The stock rose 20% to $31.28 after its Thursday post-market earnings report beat estimates. After falling roughly 2% on the the day Thursday, during regular trading hours, the sneaker seller proved investors wrong. Earnings per share came in at $0.58 for the third-quarter, beating Wall Street's estimates of $0.51. Revenue was $1.18 billion, missing analysts expectations of $1.22 billion, but the company was still able to beat on the bottom line. Fourth-quarter guidance may be boosting the stock, as the company said said it expects earnings in the fourth-quarter to be between 20 cents and 25 cents a share. Analysts had expected 17 cents a share.
"Achieving record third quarter sales is a notable accomplishment given the strength of our third quarter 2017 sales," Skechers CEO Robert Greenberg said in a press release. He attributed much of the success to growth in both international and U.S. business segments. "Both our domestic and international businesses grew, and we remained the leader in walking, work, casual lifestyle and sandals footwear in the United States," Greenberg said.
This comes as the broader U.S. market rises after falling significantly Thursday. The Dow Jones Industrial Average rose 181 points in early trading Friday. The S&P 500 rose 24 points Friday morning. The Nasdaq rose 86 points.
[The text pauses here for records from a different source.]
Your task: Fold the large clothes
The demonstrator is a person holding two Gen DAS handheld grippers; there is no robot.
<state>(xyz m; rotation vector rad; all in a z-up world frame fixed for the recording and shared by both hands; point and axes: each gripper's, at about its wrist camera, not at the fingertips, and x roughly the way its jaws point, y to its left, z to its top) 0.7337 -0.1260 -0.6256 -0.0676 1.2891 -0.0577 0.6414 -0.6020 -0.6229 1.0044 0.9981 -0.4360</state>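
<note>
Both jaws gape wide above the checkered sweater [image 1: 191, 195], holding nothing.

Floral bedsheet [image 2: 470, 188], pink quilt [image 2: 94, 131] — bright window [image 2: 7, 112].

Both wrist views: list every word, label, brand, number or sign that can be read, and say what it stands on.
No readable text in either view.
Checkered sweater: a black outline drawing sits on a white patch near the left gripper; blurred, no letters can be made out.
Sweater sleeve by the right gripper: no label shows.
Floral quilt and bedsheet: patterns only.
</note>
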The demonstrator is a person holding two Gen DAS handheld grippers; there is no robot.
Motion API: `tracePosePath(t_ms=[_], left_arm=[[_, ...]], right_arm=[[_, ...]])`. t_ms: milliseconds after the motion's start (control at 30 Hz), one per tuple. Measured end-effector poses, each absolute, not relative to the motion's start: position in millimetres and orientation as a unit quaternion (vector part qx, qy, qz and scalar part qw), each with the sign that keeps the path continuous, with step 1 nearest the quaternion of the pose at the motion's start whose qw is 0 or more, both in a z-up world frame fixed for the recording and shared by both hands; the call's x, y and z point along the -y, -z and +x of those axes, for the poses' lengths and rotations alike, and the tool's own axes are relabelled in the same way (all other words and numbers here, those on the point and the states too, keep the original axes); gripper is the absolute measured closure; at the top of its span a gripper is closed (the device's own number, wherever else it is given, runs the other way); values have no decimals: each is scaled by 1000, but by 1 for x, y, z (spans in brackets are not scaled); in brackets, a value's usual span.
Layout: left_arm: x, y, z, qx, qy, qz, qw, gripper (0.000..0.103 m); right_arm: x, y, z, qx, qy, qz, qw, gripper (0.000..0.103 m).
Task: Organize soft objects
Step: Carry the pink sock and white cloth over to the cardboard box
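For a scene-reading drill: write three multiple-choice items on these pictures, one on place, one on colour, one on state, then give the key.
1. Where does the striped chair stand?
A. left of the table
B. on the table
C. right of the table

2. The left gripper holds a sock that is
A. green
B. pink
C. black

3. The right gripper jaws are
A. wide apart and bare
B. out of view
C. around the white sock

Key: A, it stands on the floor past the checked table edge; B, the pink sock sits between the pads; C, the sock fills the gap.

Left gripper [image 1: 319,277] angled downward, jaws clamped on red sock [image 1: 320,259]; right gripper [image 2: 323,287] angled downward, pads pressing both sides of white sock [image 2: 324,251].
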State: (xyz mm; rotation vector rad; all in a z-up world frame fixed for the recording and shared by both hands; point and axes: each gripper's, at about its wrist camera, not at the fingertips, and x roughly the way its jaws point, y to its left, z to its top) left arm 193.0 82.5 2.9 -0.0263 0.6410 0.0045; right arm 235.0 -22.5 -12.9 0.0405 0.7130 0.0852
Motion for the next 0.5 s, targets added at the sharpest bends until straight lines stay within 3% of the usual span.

Much of the gains are on the back of solid corporate profits. Procter & Gamble Co. (PG) beat earnings expectations Friday morning and rose more than 8% Friday morning. PayPal Holdings Inc. (PYPL) also reported earnings Thursday afternoon, beating estimates, then rising almost 9% Friday morning. PayPal is TheStreet's RealMoney stock of the day, as it boosted its outlook and announced new partnerships.